Он, патентовед, недоумевает? С чего бы это вдруг? — отец делает паузу.
— Впрочем, это бывает, — говорит он со вздохом. — Ты отлично знаешь то, что тебе требуется показать — от этого все и идет. Его надо воспроизвести только так и не иначе, а оно или вырывается из рук (на этих словах отец запнулся: он едва успел схватить рванувшегося вдруг в сторону Т. за край пиджака — в том, что это не кто иной, как Т., сомнений быть не могло; его растерянное лицо выражало уже особую, вынужденную силу; с огромной решительностью освободился он от руки отца и встал прямо перед патентоведом), или вдруг изменяется до неузнаваемости, — закончил отец и отступил в сторону.
Поглядывая то на одного, то на другого, он проговорил:
— Слишком большая привязанность. Все ищешь, ищешь свое «я», не отступаешь от заданного, по следам, буквально шаг за шагом преследуешь какой-то образ, чтобы он не дай Бог не распался и — вот…
— И кто он, этот я?! — крикнул патентовед своему отцу.
Молчание.
— Кто этот я?! — крикнул он Т.
— Кто он?!! — закричал он прямо в лица обоим.
— Он — патентовед, — сказал Т., почти не разжав губ. — Патентовед и только патентовед, — повторил он безжалостно.
Отец лишь вздохнул, извлек из нагрудного кармана сигару и с незажженной сигарой во рту отвернулся к остальной платформе.

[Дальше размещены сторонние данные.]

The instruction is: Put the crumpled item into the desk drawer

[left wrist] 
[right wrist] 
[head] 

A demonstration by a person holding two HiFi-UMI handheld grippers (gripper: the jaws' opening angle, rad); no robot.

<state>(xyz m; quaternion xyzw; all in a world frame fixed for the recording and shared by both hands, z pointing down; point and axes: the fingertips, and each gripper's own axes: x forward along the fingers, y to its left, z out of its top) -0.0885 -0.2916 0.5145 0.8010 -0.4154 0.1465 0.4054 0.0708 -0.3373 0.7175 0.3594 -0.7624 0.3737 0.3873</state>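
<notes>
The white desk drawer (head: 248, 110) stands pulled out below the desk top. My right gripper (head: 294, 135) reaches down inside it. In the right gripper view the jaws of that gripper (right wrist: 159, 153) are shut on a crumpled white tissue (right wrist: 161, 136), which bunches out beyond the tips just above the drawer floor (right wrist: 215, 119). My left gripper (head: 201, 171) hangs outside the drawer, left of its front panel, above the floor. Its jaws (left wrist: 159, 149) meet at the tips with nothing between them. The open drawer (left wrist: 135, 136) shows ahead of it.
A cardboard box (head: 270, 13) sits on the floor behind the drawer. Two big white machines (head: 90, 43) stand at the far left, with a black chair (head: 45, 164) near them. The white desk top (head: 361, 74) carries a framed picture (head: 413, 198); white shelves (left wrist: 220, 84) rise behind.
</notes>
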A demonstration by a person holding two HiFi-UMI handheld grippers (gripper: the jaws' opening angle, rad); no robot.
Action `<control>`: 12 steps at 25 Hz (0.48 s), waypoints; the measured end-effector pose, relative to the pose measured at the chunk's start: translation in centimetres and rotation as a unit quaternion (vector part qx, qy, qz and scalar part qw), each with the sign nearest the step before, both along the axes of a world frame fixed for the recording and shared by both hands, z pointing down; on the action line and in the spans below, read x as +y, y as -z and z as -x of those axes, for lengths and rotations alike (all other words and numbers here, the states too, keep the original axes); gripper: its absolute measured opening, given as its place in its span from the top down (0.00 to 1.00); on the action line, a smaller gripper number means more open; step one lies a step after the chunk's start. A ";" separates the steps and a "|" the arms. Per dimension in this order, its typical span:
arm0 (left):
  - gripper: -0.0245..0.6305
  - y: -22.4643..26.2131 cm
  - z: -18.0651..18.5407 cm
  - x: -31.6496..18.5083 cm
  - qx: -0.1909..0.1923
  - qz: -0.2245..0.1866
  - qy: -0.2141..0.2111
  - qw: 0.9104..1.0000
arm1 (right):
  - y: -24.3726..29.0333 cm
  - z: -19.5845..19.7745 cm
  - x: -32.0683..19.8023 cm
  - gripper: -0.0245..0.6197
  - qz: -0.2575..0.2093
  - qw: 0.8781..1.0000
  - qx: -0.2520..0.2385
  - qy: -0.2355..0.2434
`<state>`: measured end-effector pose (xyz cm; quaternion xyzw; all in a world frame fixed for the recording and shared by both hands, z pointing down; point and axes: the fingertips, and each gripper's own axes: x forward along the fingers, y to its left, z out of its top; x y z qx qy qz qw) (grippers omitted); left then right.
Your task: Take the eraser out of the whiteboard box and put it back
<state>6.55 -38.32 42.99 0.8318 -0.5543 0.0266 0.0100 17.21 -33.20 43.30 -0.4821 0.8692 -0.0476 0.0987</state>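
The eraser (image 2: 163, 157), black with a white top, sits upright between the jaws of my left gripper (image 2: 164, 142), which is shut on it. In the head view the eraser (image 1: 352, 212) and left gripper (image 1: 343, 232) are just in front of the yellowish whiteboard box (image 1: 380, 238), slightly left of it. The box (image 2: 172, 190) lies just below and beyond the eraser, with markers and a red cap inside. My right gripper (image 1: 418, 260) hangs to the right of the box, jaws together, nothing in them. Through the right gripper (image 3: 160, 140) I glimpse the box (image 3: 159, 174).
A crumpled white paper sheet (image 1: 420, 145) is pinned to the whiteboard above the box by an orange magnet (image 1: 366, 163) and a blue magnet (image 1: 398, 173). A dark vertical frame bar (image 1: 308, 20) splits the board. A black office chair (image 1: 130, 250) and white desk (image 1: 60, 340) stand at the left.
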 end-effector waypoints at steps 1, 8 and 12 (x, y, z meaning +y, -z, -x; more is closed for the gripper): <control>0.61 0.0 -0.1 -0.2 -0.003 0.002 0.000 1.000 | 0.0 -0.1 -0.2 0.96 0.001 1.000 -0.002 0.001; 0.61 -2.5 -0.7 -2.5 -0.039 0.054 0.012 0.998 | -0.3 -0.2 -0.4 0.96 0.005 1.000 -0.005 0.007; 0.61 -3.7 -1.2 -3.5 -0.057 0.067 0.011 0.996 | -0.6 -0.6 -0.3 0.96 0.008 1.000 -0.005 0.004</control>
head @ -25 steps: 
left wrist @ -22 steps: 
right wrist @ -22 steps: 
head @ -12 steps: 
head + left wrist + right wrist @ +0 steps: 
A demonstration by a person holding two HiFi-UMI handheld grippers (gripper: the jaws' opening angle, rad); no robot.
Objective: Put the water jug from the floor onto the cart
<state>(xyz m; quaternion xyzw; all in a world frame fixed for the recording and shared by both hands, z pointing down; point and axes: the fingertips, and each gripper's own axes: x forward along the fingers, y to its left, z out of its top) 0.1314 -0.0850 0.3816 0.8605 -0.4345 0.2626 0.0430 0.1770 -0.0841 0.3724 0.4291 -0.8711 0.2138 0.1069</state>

Все это было так откровенно, он не удосужился хотя бы для виду прикурить, патентовед чувствует себя совершенно сломленным.
— Патентовед, — говорит он.
И повторяет:
— Патентовед.
Па-тен-то-вед!!! — кричит он во всю мочь.
Т. вкладывает свой взгляд в него, как в ножны, и — удаляется.
— Они не могут быть ни с кем, ни с чем, — произносит его отец, все еще отвернувшись. Он сутулится, чем опять напоминает патентоведу грузного, нахохлившегося Феллини — таким он ему запомнился по одному телеинтервью. — По сути, — говорит отец и медленно поворачивается, — они могут только одно: уходя, освободить мгновение, в котором побывали.
Тут его отец подходит и наклоняется к нему — патентовед сидит на корточках, закрыв голову руками.
— И тут ничего не поделаешь, — шепчет отец. — Окружи его красками, напои его тенями, прояви его как угодно, но будь готов к тому, что чем яснее у тебя это выйдет, тем будет очевидней, что все это — иллюзия. Он не там. Он — здесь!
Голос его входит прямо в ухо, хотя патентовед прячет, прячет голову под мышку.
5Поезд отошел и люди на платформе сдвинулись к этому месту перед стеной: человек вцепившийся в бронзовые цифры на ней (1960, год сдачи этой станции в эксплуатацию), поначалу показался им живым — глаза открыты, волосы надо лбом, редкие и седоватые, шевелит сквозным дыханием тоннеля, — они сперва кричали ему, чтобы он не двигался, за дежурным по станции уже послали и сейчас его снимут.